GrbeŇ°a: As a result of the process of mediatisation, the media became active participant in politics

grbesa jakovina 12 03 webZagreb, March 13, 2015 ‚Äď First lectures on "Public relations in politics" and "European political history" were held within the study programme of the IEC and the Academy. Lectures were given by Marijana GrbeŇ°a from the Faculty of Political Science and Tvrtko Jakovina from the Faculty of Philosophy, University of Zagreb.

GrbeŇ°a explained in detail the intricate relationship of the media and politics of today, underlining that there is no longer such thing as politics without media. Process of mediatisation has also made the media not only providers of information but also active participants in politics.

"The media creates winners and losers" said GrbeŇ°a while analysing the covers of two of the biggest journals in Croatia which through their style and content differently portrayed the same event.

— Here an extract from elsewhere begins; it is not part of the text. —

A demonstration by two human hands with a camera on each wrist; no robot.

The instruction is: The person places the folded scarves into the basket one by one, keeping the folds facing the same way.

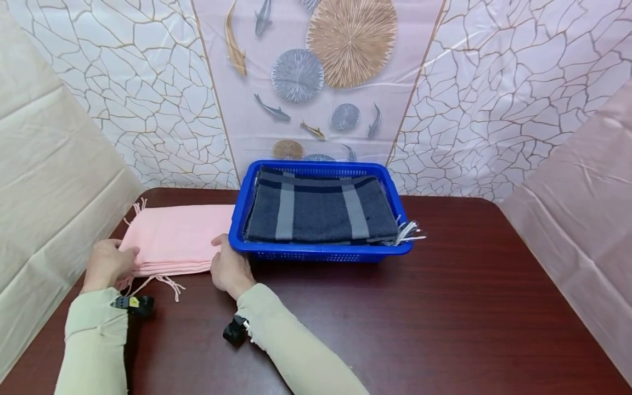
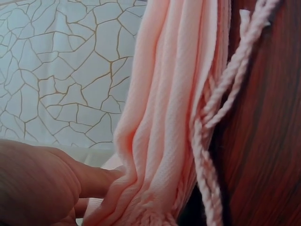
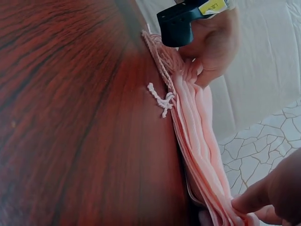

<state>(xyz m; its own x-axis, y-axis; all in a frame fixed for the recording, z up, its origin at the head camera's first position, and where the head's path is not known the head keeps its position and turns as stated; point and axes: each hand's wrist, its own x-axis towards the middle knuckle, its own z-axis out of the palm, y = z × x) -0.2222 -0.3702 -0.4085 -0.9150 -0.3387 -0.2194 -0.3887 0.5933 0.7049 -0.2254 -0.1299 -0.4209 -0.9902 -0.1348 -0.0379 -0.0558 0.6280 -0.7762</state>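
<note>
A folded pink scarf [image 1: 178,233] with twisted fringe lies in several layers on the left of the table, its right end reaching the blue basket. My left hand [image 1: 107,265] grips its left end, thumb over the top layers. At the front right corner, my right hand [image 1: 230,267] pinches the stacked folds, close beside the basket. In the left wrist view the scarf's folds [image 2: 160,103] run up from the left thumb, fringe cords hanging along the edge. Both hands on the scarf [image 3: 200,132] show in the right wrist view.
A blue plastic basket [image 1: 326,249] stands at the back middle of the dark wood table [image 1: 444,307]. Inside it lies a folded dark grey scarf [image 1: 318,211] with lighter stripes, its white fringe [image 1: 408,231] hanging over the right rim. Patterned cloth walls [image 1: 494,99] enclose the table.
</note>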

GrbeŇ°a also spoke of other elements of modern politics like "spin doctors", personalization, privatization and popularization, which are a direct consequence of the interaction between the media and politics.

While the logic of mediatized politics is not always in line with the ideal of democratic decision making, which calls for a discussion based on arguments and a rational process of making a decision, traditional politicians must adapt to it nonetheless in order to succeed. Though an unwelcome necessity of doing politics for some, mediatised politics can also be understood as an opportunity to engage the public and afterwards, include them in the content dimension of the policymaking process.

During the second lecture, professor Jakovina introduced the students to the world of history as a science, while focusing on shining a light on dilemmas with which historians are faced in their everyday work.

Jakovina talked about the complexity of the relationship between historical sources and interpretation and all the pitfalls one must overcome to get to the truth of an event. Sources can be limited, they may be abundant, but they may never be taken for granted as they are always subject to manipulation.

For this reason alone, it is necessary to take every historical interpretation with a degree of scepticism, while it is even more important when taking into account the personal experience and ideological background of the interpreter and the social context in which an interpretation was created.

This was an introduction to future lectures on the World War I on which there are countless historical sources, while there is still no consensus on who was responsible for the war and what drove the decision makers to plunge their countries into the biggest bloodshed the world had seen until that time.

Study programme is organized by the International Educational Centre, Political Academy of HNS and with the support of the Dutch liberal party D66. We would like to take this opportunity to thank our friends from Netherlands for their support of the project.